### Video Transcript

In this video, we’re gonna learn about linear correlation. There are lots of situations where we have two sets of data related to individuals or events, and we call this bivariate data. For example, student’s scores in math tests and English scores. Each student took both tests. So we have two sets of numbers related to individual students.

We can use one set for the “𝑥”-coordinates and the other for the “𝑦”-coordinates and plot all the data as points on a scatterplot. Then we can examine any patterns that may emerge in the scatterplots to see if they suggest any association between the two data sets. One type of pattern that can emerge is a straight line relationship. This has turned out to be so useful in scientific and statistical analysis that techniques have been developed to quantify and interpret linear correlation between two associated sets of data. So we’re gonna talk about linear correlation and the terminology that we use to describe it.

Let’s start by describing an experiment that I do with my math students. I give each student a different-sized circle and ask them to measure the diameter and circumference and then we gather in all the results. This sounds pretty easy maybe, but they only have straight rulers to measure with. So they need to be quite creative about how they measure the circumference, and I don’t let them calculate it if they happen to know about “𝜋” and the formula.

So we have two bits of data about each circle and we use the diameters as the “𝑥”-coordinates and the circumferences as the “𝑦”-coordinates and we plot all these points on a scatterplot.
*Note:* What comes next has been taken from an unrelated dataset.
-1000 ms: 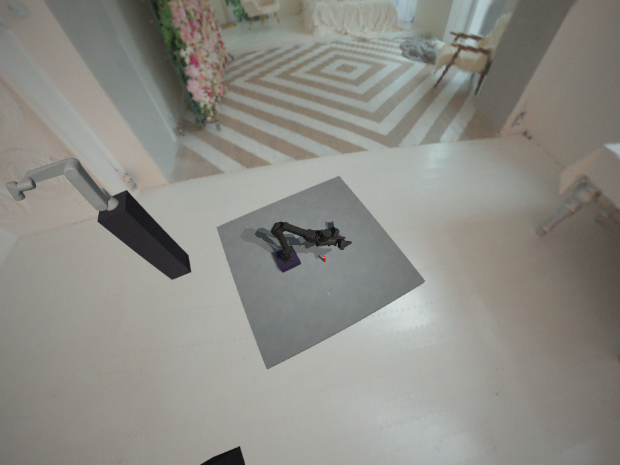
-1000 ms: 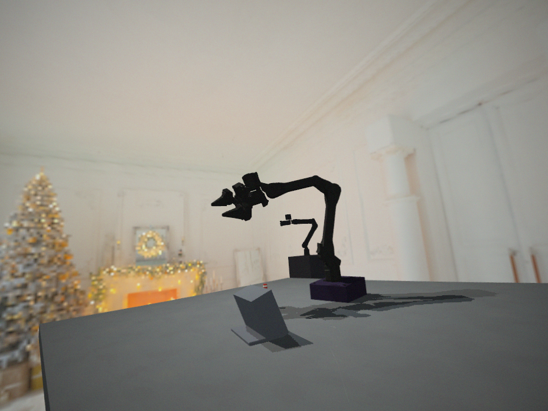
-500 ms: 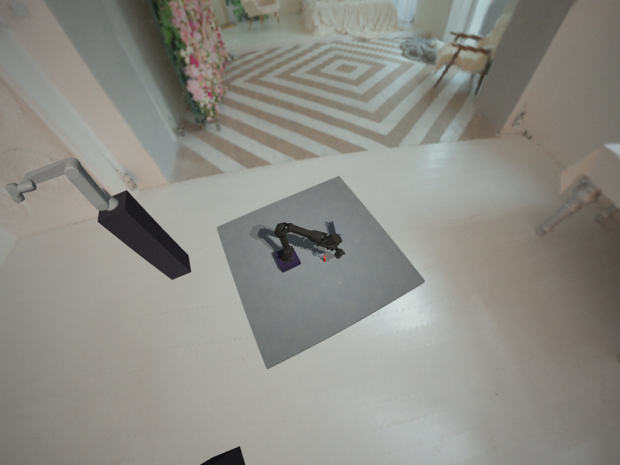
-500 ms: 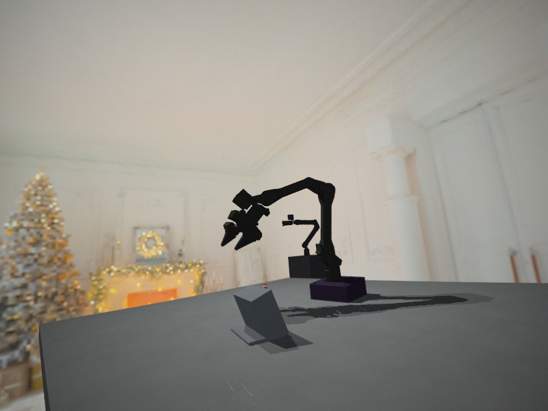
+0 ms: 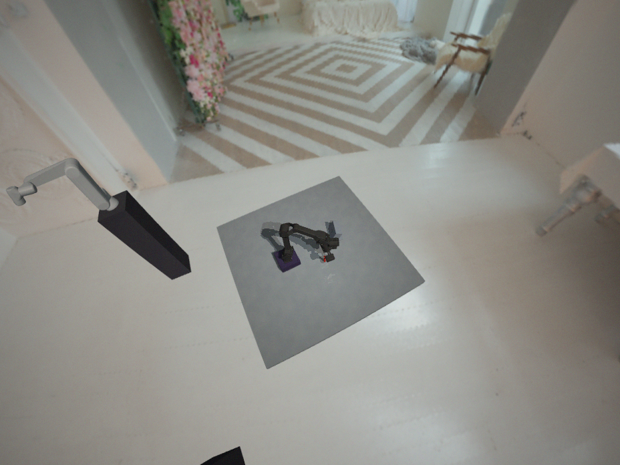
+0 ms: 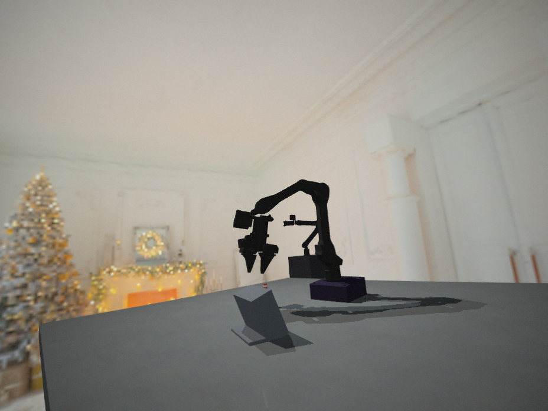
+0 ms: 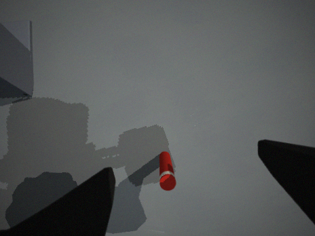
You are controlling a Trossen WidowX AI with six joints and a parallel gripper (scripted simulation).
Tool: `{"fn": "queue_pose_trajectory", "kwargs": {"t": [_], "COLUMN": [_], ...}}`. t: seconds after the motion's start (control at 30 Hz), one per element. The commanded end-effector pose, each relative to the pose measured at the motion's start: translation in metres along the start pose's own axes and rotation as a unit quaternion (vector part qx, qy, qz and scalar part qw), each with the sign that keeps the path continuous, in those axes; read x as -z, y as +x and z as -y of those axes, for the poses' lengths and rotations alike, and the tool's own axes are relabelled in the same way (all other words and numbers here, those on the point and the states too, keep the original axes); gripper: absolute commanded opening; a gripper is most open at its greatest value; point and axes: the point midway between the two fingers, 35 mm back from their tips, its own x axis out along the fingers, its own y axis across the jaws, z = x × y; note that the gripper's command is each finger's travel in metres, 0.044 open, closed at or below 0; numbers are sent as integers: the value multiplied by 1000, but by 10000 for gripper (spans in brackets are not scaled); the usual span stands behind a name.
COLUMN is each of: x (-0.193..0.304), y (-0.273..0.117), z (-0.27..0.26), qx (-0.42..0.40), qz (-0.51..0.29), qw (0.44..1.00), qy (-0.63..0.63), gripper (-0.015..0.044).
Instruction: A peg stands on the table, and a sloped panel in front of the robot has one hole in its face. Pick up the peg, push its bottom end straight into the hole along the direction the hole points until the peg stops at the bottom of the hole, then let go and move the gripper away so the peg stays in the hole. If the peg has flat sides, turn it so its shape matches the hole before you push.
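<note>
- Red, round and marked with a pale band near its top, the slim cylindrical peg (image 5: 325,259) (image 6: 265,286) (image 7: 167,169) stands upright on the flat grey tabletop (image 5: 320,310) (image 6: 376,354) (image 7: 220,68).
- Black and tapered, the two-fingered gripper (image 5: 327,257) (image 6: 257,272) (image 7: 186,161) points downward above the tabletop, its fingers wide apart with nothing clamped; in the wrist view the peg shows between them, untouched.
- Bluish-grey and sloped, the flat-sided panel (image 5: 331,229) (image 6: 261,312) (image 7: 17,57) stands near the peg; its hole cannot be made out.
</note>
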Motion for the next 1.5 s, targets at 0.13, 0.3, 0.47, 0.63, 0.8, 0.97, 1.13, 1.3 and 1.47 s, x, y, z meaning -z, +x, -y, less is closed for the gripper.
{"fn": "queue_pose_trajectory", "kwargs": {"t": [0.13, 0.3, 0.47, 0.63, 0.8, 0.97, 1.13, 1.3, 1.47], "x": [29, 28, 28, 29, 30, 31, 33, 35, 37], "y": [16, 16, 19, 26, 35, 43, 51, 59, 67], "z": [-15, -14, -14, -14, -14, -14, -14, -14, -14], "qx": [-3, -3, -3, -3, -3, -3, -3, -3, -3], "qz": [-97, -97, -97, -97, -97, -97, -97, -97, -97], "qw": [995, 995, 995, 995, 995, 995, 995, 995, 995], "qy": [20, 20, 20, 20, 20, 20, 20, 20, 20], "gripper": [440, 440, 440, 440, 440, 440, 440, 440, 440]}}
So here’s the data that I gather for one class, and here’s the scatterplot. Now the first thing that jumps off the page is this point here, which looks very different to all the others. Most points are close to a straight line running something like this, but the other point is a long way from the pack. In fact, it turned out to be due to a student who read out their diameter and circumference the wrong way round. So we were able to swap the “𝑥”- and “𝑦”-coordinates over to correct them. But if the student who made the mistake hadn’t been in the room to explain what they’d done, then we’d have had a tricky decision to make. Why’s that point so far away from the others? Because it was a genuine circle which was very different to all the others or was there some kind of mistake? You shouldn’t just throw away data because it looks different. You need to find out more about it: is it real or is it a mistake? If it’s real, then you need to take it into account in your analysis.

So after our correction, this is what the scatterplot looked like with a new line of best fit. The line of best fit that we’ve drawn is positioned in such a way that it minimises the overall vertical distance to all of the points, like these orange lines here. It’s called a least squares regression line. But we’re not gonna going into the detail of how we calculate that just now. We’re just gonna draw it by eye, trying our ruler in lots of different positions until we find a route that is as close as possible to as many of the points as possible with a nice even balance of points above and below the- the line along its entire length.

So we’ve got points above and below here, we’ve got points above and below here, and we’ve also got points above and below in the middle here.

And now we can use the line of best fit to make predictions. For example, if we had a circle that had a diameter of “two” inches, we could draw a line up to our line of best fit and across to the “𝑦”-axis. And that looks like it would have a circumference of between “six” and “six and a half” inches.

So without actually having to do measurements on the circle if you know the diameter of a circle, you can use this graph to make a prediction about what its circumference would be. And likewise if we know the circumference, we could make a prediction about the diameter. So if we had a circle with a circumference of “twenty” inches, we could draw a line across from the “𝑦”-axis to our line of best fit and then down to the “𝑥”-axis. And it looks like that’s just under “six point five” inches in diameter.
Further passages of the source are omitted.